Prof. Ernest. Kofi Abotsi
Prof. Ernest. Kofi Abotsi

Dean of the Law School of University for Professional Studies, Accra (UPSA), Prof. Ernest. Kofi Abotsi, has in an interview on Joy FM, recounted the uncomfortable experiences he had to live through in order to make ends meet.

According to him, as a way of providing for his needs and that of the family, he sold toffees and ice creams on the streets of Accra at a tender age.

Speaking to JoyNews’ Lexis Bill on Personality profile’ on Thursday, he disclosed that parts of the Regional Capital where he plied his trade were Mamprobi and Quarshieman.

“This must probably be perhaps from age 8 thereabout all the way to 15 to support the house. Essentially just ice creams, well, I may have sold a couple of things along the line, I remember years before that I had actually sold toffees.

“Back in the days on the Quarshieman motorway, the extension wasn’t tiled, and there was a church in that area called Amen Amen, for those who know the church actually started on that stretch, and there used to be a huge refuse dump which was cleared and it was an open church, it attracted thousands of people back in the days.

“I used to go there and sell toffees and after we moved from that area and went to the family house which is in Mamprobi, I started selling ice cream,” he added.

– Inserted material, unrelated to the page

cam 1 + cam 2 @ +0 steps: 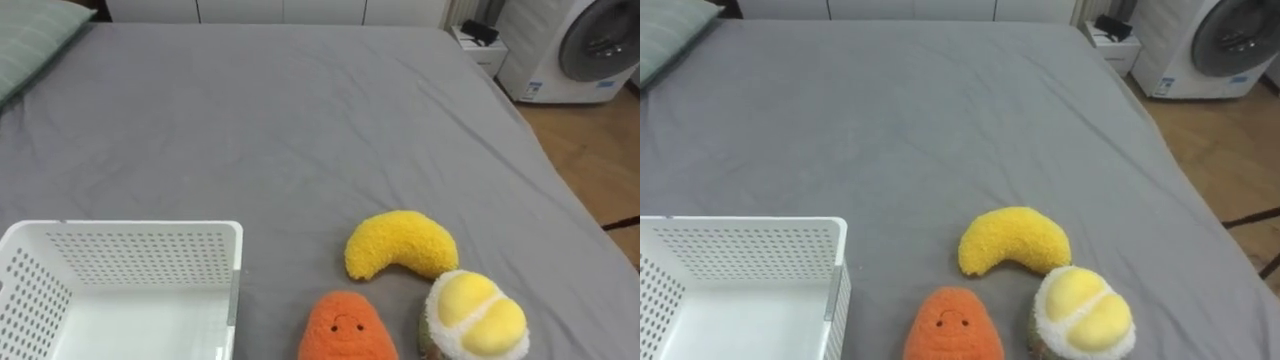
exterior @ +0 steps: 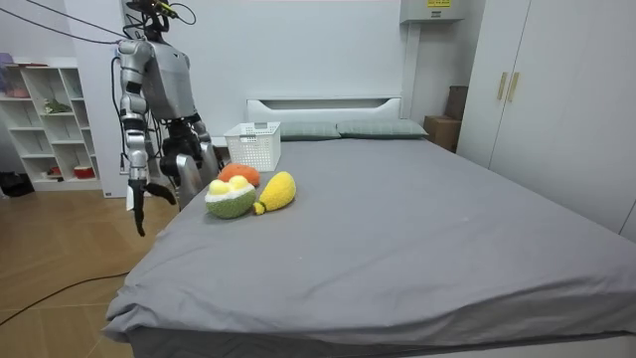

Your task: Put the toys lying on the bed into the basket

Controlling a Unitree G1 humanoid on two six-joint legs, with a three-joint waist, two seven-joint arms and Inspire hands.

The academician also noted that as a teenager he had no contact or strong form of relationship with his biological mother for 11 years while his association with his dad was sore because Mr Abotsi perceived him as too strict and a disciplinarian.

“My father and mother were not together so I lived with my father. I grew up with my stepmother who from all practical perspectives was actually my mother.

“I had a relationship with my mother. At age four, I came to live with my father. My mother and I didn’t have a relationship for 11 straight years, the period I lived with my father. So when I was 15, I re-established a relationship with her and that contact has still remained till date.

“If you describe me as being a hustler back in the days, that description is apt because I didn’t have an easy life growing up, I didn’t have a particularly best of relationship with my father. I think in retrospect, my late father was very hard-handedness in terms of the upbringing of his children,,” he said.

He affirmed that despite his father’s harsh attitude towards him, he learned to be independent in life and that has played a role in his success.

“My late father was a police officer and so probably, it makes some sense and so in many ways, I would actually say that there were certain traces of abuse.

“I am trying to be quite careful in this respect because I do not think probably in his mind it was abuse, back in the days let’s be honest the upbringing of children particularly from the standpoint of parents they were quite physical in character and so there was a sense of which these were treated as a discipline but if you look at things of old in the context of today you will probably be unfair of how you judge them.

“But I think in my particular situation it was hard even by the standards of those days, my situation was beyond a little hard,” he said.